══ Material supplied

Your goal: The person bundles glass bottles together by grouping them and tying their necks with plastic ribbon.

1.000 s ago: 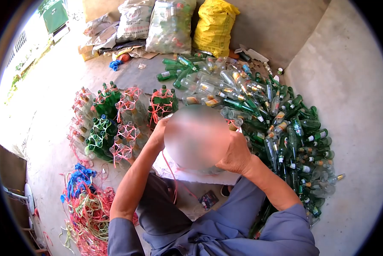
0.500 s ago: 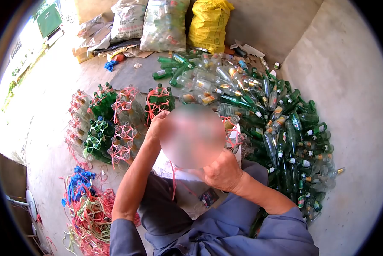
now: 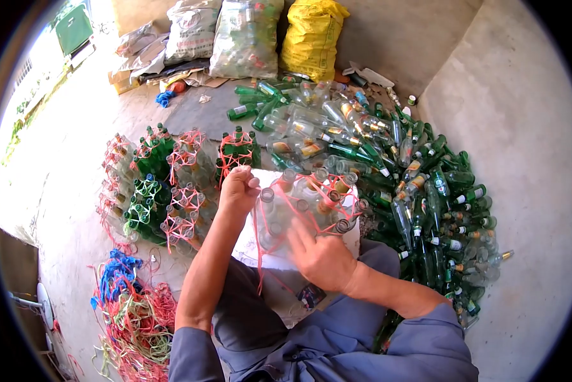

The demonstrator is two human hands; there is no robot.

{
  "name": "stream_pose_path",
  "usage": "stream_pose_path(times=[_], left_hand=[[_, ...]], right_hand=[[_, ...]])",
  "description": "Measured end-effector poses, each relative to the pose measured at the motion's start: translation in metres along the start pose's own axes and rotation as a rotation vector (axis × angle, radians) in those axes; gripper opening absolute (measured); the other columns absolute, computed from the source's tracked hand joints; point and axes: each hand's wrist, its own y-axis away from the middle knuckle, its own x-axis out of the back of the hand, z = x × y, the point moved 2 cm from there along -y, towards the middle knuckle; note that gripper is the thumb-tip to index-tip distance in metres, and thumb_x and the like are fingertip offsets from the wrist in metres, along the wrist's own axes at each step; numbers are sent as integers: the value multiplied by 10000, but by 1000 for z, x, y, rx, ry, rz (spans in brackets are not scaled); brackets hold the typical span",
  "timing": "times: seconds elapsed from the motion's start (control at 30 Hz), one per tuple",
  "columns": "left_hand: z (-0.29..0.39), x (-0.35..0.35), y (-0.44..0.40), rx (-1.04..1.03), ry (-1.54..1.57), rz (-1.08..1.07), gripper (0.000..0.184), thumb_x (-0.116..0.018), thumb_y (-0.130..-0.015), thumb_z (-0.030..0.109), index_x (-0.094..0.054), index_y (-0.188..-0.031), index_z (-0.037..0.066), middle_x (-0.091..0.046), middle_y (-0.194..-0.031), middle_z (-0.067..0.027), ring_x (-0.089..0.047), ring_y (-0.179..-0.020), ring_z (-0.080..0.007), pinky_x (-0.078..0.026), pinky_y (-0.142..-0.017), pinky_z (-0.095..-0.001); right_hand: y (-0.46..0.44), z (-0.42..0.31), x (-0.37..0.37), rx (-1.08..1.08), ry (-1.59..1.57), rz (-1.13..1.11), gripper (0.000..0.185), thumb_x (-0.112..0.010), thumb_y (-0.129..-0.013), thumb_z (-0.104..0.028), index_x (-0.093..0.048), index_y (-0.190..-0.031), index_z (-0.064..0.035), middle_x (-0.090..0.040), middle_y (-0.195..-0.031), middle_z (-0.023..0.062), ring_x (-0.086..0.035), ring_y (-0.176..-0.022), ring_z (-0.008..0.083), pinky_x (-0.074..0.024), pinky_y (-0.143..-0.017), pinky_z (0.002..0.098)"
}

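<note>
Before me, clear glass bottles (image 3: 272, 219) stand upright in a bunch on a white surface (image 3: 241, 245). Pink plastic twine (image 3: 314, 205) is looped in a web around their necks. At the bunch's left edge, my left hand (image 3: 238, 186) is closed, pinching a strand of that twine. My right hand (image 3: 327, 260) is at the near side of the bunch, fingers stretched toward the bottles and slightly blurred by motion; I see nothing held in it. A loose twine tail (image 3: 259, 261) hangs down at the left of the bunch.
Tied bundles of bottles (image 3: 151, 153) stand on the left. A tangle of coloured twine (image 3: 136, 318) lies at the lower left. Loose bottles (image 3: 419, 191) are heaped to the right along the wall. A yellow sack (image 3: 312, 41) and other filled sacks (image 3: 244, 38) stand behind.
The round blur over the middle is gone, showing the bottle bunch. My right hand has loosened from a closed grip to stretched fingers. My left hand stays almost in place.
</note>
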Motion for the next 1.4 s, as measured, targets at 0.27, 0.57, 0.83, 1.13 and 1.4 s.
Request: stream_pose_path(times=[0.27, 0.57, 0.83, 1.13, 1.4], left_hand=[[7, 0, 3, -92, -98, 10, 136, -642, -939, 67, -548, -874, 140, -383, -606, 51, -322, -452, -64, -209, -402, -244], [34, -29, 19, -212, -270, -119, 104, -676, -947, 98, -572, -952, 92, -397, -605, 62, -311, -421, -45, -198, -370, -231], [33, -29, 18, -206, -273, -51, 107, -677, -941, 83, -572, -926, 76, -398, -587, 60, -309, -406, -49, -210, -368, -237], [47, -36, 16, -373, -164, 50, 101, -656, -921, 24, -558, -922, 47, -394, -554, 38, -327, -378, -78, -245, -353, -266], [57, -64, 45, -522, -200, 65, 90, -649, -932, 14, -568, -923, 51, -369, -545, 50, -267, -392, -66, -213, -374, -258]], right_hand=[[-12, 19, 32, -22, -306, 95, 364, -678, -821, -226, -663, -1084, 25, -686, -1110, 198, -681, -750, 242, -540, -690, 372], [-62, 90, -1, 130, -279, 78, 763, -716, -819, -560, -564, -1360, -44, -605, -1343, 164, -486, -1334, 382, -382, -1093, 511], [-75, 93, -12, 152, -239, 5, 907, -604, -848, -679, -497, -1414, 22, -609, -1282, 235, -490, -1298, 403, -382, -1093, 494], [-78, 90, -40, 81, -363, 53, 662, -699, -822, -460, -535, -1302, -35, -599, -1231, 183, -508, -1217, 389, -437, -1040, 476], [-82, 90, -36, 63, -407, -12, 509, -733, -806, -421, -567, -1124, -60, -590, -1091, 159, -511, -1170, 369, -439, -1028, 445]])
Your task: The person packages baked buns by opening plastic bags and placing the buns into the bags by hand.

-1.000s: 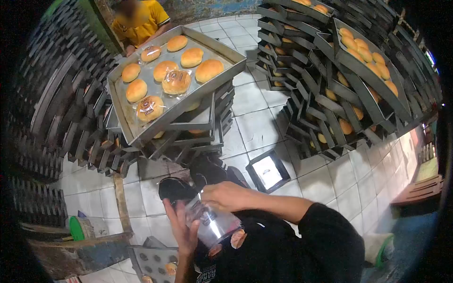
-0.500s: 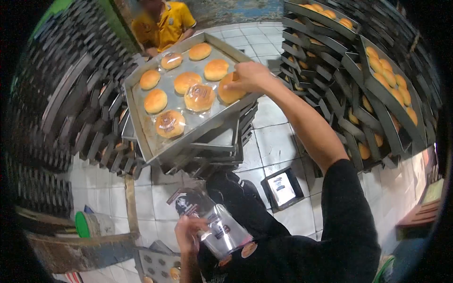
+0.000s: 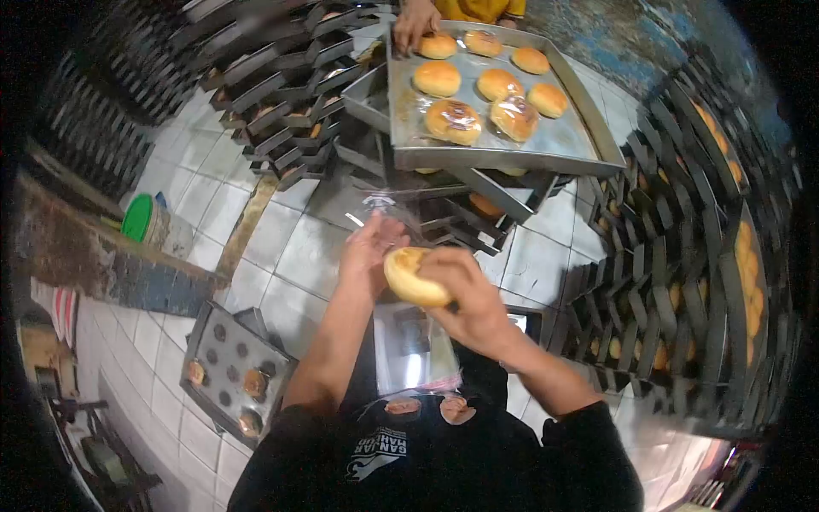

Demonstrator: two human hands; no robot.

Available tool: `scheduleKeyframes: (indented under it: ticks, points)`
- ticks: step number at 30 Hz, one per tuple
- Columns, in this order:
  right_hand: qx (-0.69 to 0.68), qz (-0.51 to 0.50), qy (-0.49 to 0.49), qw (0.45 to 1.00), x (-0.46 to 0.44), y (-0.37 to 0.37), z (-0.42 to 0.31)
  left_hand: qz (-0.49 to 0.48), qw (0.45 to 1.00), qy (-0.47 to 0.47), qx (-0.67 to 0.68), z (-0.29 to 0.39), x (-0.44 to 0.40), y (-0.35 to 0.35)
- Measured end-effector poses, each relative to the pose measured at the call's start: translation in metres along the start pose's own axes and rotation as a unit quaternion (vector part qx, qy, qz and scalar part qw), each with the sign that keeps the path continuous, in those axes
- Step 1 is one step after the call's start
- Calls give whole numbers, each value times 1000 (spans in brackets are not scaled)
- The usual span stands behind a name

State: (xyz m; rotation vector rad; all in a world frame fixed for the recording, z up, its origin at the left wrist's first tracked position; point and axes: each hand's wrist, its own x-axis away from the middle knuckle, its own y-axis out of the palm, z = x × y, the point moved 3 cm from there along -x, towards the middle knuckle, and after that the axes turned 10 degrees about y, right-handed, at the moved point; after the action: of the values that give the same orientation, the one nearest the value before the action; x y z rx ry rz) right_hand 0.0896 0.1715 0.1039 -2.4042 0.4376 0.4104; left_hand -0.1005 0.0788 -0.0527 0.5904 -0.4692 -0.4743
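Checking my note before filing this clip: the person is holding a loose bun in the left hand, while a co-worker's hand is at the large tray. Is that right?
Not quite: the head view shows the loose bun in the person's right hand, not the left hand. A co-worker's hand is indeed at the large tray.

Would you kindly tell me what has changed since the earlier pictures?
The right hand took a bun from the large tray and brought it back towards the body, beside the left hand. A co-worker's hand has come to the tray's far edge. The view has also turned. The other eight buns stay on the tray, and the clear bags remain by the black shirt.
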Motion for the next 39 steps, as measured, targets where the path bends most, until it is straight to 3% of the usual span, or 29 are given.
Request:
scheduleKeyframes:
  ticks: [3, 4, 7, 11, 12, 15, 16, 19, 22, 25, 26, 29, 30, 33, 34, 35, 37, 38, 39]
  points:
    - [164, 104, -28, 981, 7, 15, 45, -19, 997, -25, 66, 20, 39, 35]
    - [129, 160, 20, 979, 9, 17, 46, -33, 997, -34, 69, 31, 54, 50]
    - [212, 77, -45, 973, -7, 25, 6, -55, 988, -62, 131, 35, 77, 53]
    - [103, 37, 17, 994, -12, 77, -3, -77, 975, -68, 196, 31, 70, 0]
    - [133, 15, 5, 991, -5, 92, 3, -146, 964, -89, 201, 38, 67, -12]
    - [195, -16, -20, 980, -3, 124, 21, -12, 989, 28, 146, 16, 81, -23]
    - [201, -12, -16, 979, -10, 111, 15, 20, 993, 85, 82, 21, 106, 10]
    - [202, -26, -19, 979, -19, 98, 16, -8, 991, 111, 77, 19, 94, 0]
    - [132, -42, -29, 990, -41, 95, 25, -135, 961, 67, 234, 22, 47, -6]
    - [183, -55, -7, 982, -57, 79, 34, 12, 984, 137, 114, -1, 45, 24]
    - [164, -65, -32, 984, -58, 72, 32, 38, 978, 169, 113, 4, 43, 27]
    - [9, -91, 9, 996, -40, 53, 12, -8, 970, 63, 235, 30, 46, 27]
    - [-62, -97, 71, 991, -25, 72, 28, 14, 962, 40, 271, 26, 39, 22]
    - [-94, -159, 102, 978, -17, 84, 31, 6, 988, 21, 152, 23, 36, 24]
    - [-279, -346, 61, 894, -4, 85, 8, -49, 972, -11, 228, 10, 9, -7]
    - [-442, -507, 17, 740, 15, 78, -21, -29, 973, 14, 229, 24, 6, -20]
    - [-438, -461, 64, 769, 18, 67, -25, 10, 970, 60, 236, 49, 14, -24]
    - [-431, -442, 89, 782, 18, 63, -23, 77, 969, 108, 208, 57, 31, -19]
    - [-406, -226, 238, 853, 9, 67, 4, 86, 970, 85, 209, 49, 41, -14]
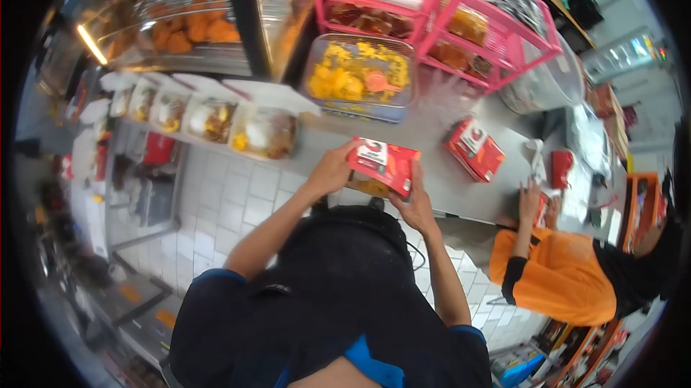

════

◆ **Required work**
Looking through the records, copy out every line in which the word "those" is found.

◆ **Task answer**
  "description": "Measured end-effector poses, each relative to the pose measured at the motion's start: translation in metres along the start pose's own axes and rotation as a rotation vector (axis × angle, radians) in those axes; gripper opening absolute (measured); the other columns absolute, computed from the source's tracked hand joints; point and axes: each hand's wrist, its own y-axis away from the middle knuckle, its own x-axis out of the back of the hand, z = x × y, the point moved 2 cm from there along -y, towards the middle knuckle; note that gripper is the thumb-tip to index-tip distance in metres, and thumb_x and the like are fingertip offsets from the wrist in metres, along the wrist's own axes at each step; numbers are sent as integers: the value multiplied by 10000, but by 1000 for z, x, y, rx, ry, rz (spans in brackets are not scaled); brackets hold the typical span",
- Measured end-effector poses, each relative to the pose measured at the call's start: translation in metres along the start pose's own axes and rotation as a unit quaternion (vector part qx, qy, qz and scalar part qw), each with the sign that keeps the path continuous, in those axes

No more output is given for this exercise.